Arrested on March 24, 1989 for his leading role in the 1988 pro-democracy uprising, Min Ko Naing is presently being held at Sittwe prison, more than 1,000 km northwest of Rangoon. He is one of an estimated 1,700 political prisoners currently being held in Burmese prisons.

The ABFSU, originally founded as a student organization advocating independence from Britain, has played a leading role in modern Burmese political history. Banned after military rule was imposed in 1962, the ABFSU reemerged in 1988 under the leadership of Paw Oo Tun, a charismatic third-year student at Rangoon University who later became known as Min Ko Naing, or "Conqueror of Kings".
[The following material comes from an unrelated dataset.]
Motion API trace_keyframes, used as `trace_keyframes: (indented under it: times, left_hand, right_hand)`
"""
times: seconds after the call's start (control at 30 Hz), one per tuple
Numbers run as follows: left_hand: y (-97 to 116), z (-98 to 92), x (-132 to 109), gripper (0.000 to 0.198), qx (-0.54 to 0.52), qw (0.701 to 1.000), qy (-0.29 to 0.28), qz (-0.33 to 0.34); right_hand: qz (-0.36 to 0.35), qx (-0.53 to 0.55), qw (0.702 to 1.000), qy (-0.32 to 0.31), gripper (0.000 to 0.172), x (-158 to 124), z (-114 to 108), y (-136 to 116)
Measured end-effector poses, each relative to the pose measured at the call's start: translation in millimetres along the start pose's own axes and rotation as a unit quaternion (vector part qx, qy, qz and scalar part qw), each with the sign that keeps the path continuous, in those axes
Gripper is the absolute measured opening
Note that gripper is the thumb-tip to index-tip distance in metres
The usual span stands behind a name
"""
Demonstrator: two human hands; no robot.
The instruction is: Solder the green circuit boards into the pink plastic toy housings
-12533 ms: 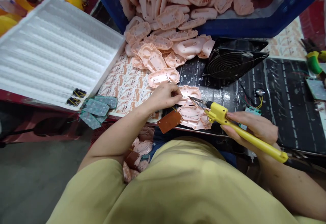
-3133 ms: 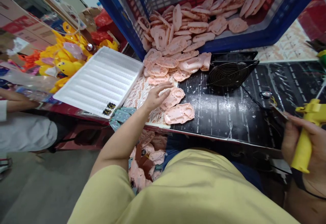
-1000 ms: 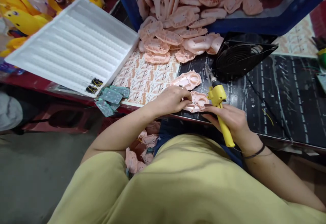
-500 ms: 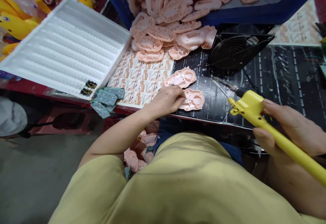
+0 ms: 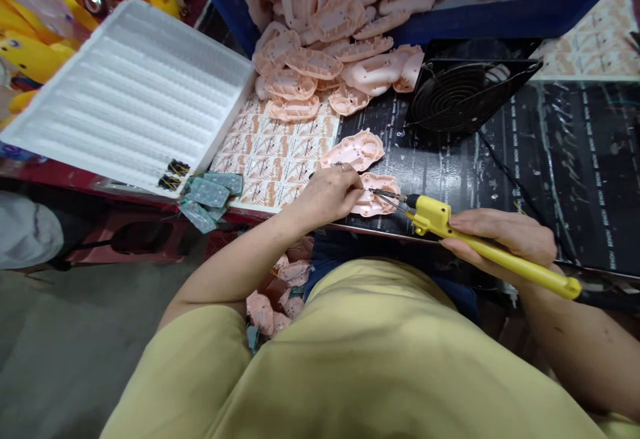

The recipient of the Student Peace Prize is selected by a committee of student representatives, researchers, and other peace and human rights experts. Awarded biannually, the prize highlights the contributions of students in the struggle for peace, democracy and human rights and is intended to inspire idealism among students. The prize, which includes an award of 50,000 Norwegian Kroner (more than US$5,500), will be presented during the International Student Festival in Trondheim on March 8.

In 1999, the recipient of the first Student Peace Prize was East Timorese student leader Antero Benedito da Silva, who was recognized for his campaign to achieve an independent and democratic East Timor.

In 1999, Min Ko Naing was named co-winner of the John Humphrey Freedom Award, together with Dr. Cynthia Maung, an activist physician who has served refugees along the Thai-Burma border for more than a decade.